━━━━━ DATASET SECTION

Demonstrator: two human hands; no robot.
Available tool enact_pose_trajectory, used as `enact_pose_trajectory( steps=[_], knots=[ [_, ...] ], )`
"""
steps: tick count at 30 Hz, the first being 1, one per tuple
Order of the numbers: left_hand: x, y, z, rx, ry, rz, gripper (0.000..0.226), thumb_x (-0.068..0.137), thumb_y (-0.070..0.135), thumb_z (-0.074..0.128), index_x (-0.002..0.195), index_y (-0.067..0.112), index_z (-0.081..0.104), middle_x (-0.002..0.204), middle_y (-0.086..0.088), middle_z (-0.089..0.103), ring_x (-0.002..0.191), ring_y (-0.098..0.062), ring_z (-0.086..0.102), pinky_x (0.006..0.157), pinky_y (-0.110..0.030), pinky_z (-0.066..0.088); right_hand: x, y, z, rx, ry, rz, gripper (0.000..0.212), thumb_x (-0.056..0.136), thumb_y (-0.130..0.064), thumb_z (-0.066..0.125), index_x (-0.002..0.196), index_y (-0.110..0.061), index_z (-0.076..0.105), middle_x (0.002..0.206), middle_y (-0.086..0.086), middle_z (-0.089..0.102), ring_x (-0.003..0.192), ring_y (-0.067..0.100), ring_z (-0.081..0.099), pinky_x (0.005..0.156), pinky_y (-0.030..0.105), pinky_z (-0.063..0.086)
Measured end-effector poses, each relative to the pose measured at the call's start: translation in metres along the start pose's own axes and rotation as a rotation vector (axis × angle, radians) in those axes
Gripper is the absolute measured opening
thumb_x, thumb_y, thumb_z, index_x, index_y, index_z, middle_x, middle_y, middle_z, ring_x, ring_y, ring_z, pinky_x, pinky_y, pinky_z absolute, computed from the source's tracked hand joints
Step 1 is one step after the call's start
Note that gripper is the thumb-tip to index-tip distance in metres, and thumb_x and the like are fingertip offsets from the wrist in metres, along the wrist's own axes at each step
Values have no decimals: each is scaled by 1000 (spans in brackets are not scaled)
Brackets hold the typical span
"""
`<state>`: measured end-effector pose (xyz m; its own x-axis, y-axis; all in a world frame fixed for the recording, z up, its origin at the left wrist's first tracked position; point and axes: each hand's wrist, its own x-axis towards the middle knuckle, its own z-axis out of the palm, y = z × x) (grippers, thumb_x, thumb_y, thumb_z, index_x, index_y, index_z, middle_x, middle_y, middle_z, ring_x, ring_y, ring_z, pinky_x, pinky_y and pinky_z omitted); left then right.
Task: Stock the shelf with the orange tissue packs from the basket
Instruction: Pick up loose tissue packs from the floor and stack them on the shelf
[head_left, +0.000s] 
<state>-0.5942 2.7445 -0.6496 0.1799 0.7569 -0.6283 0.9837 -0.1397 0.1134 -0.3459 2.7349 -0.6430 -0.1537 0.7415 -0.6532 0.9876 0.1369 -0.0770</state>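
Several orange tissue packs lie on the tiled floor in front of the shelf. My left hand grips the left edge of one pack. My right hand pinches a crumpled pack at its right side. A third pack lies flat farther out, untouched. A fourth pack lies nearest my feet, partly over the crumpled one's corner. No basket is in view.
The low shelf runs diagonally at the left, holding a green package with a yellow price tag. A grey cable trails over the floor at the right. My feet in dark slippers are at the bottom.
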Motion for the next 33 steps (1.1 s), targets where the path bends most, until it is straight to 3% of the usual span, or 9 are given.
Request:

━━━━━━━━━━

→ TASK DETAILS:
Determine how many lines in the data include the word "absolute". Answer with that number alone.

→ ANSWER AREA:
2